Permanently increasing memory consumption by ZEO Clients

PeterB · April 17, 2020, 3:05pm

Since we installed ZEO a coulpe of week ago and moved our site that has the highest request rate there, we have a good performance regarding response times, but we have a big problem in terms of memory consumption by the ZEO Clients.

In less than 24 hours they grow up to the maximum of the avilale memory+swap space and crash, so that our nightly automatic restart is not sufficient enough.

We started with 3 clients and 10 GB memory. In meantime we have got 12 GB Memory, but still the same problem.
Even after I have changed the Apache loadbalancer, so that only 2 of the clients get user requests, those two clients increase in memory consumption permanently.

We have reduced the DB Cache to 25000 per thread, we have switched-off the PLONE Caching and we have played with differnet sizes for the cache-size in the section in zope.conf of the clients. Still the same problem.

We run Plone 5.0.10 (5020)

zope.conf for each client:

<zodb_db main>
# Main database
cache-size 25000

Blob-enabled ZEOStorage database

<zeoclient>
  read-only false
  read-only-fallback false
  blob-dir /home/users/mlpd/Plone_rfnews_zeo/zeocluster/var/blobstorage
  shared-blob-dir on
  server 127.0.0.1:8080
  storage 1
  name zeostorage
  var /home/users/mlpd/Plone_rfnews_zeo/zeocluster/parts/client3/var
  cache-size 200MB
</zeoclient>
mount-point /

</zodb_db>

Whatever I found in the docs of issues listing did not help me.
It is not the ZEO server that has problems, but it are the Clients that have this memory problem.

Is there a memory leak in the ZEO Clients code? I could not yet find anything about that.

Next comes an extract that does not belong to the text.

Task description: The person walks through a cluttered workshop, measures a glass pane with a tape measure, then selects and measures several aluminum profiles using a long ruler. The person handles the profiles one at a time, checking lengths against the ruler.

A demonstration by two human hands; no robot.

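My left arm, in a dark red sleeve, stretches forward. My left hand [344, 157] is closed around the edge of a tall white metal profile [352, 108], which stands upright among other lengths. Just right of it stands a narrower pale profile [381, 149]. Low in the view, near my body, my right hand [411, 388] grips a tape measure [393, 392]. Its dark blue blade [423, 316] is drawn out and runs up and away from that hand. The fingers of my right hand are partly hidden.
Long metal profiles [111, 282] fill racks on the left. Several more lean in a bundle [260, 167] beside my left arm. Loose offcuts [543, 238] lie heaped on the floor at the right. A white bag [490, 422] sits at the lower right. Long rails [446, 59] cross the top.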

What I do not really unterstand from the Docs:
https://zope.readthedocs.io/en/latest/zopebook/ZEO.html says:
"ZEO servers do not have any in-memory cache for frequently or recently accessed items."
But it also says about the cache for ZEO Clients: "This cache keeps frequently accessed objects in memory on the ZEO client."
Does this cache influence memory consumption or - as I understood untill now - only disc space usage?

Anyway, different Values for its size did not alter our problem.

Any help would be much appreciated.

fredvd · April 20, 2020, 9:30am

The zeoserver is only a small application and doesn't need a lot of memory. It's only purpose is persistence of all objects and synchronising object state between the zeoclients. The magic/work happens in the zeoclient: the more objects they can keep in memory the faster they are.

The most important parameter you already found is the maximum number of objects in the cache. This parameter is indifferent of the 'size' of each object. What happens over time is that different combinations of objects are loaded in the cache, slowly 'ballooning' the cache to its maximum size with objects of different sizes. The reserved memory for the cache will normally only grow, not shrink. Another factor that contributes to growing memory usage is memory fragmentation in long running Python process itself.

The second parameter: how many threads are you running each zeoclient at? (zserver-threads parameter in the recipe. The zeoclient memory cache is multiplied by the number of threads. There used to be defaults of 4 zserver-threads, but this is considered inefficiënt because of the global interpreter lock in the Python process. You can better run 4 zeoclients with 2 zserver-threads than 2 zeoclients with 4.

Some setups even use 1 thread/zeoclient, but you have to be sure that you don't initiate too many subrequests inside a request, this could cause deadlocks where 1 thread is waiting for another. If you use 3 or 4 threads, try first to go back to 2 threads per Zope process.

the Zope process growing is a normal situation, but it depends on custom code and activity as well. We have a site where we import a lot of content every night (and prune the old content). This site sees a lot more memory growth than other sites, probably because of memory fragmentation.

What can also contribute to faster than normal memory consumption increase are programming/custom code issues, for example where you accidentally wake up too many objects instead of relying on the catalog, load blob data into memory, or accidentally loading the output of a whole view in a template variable.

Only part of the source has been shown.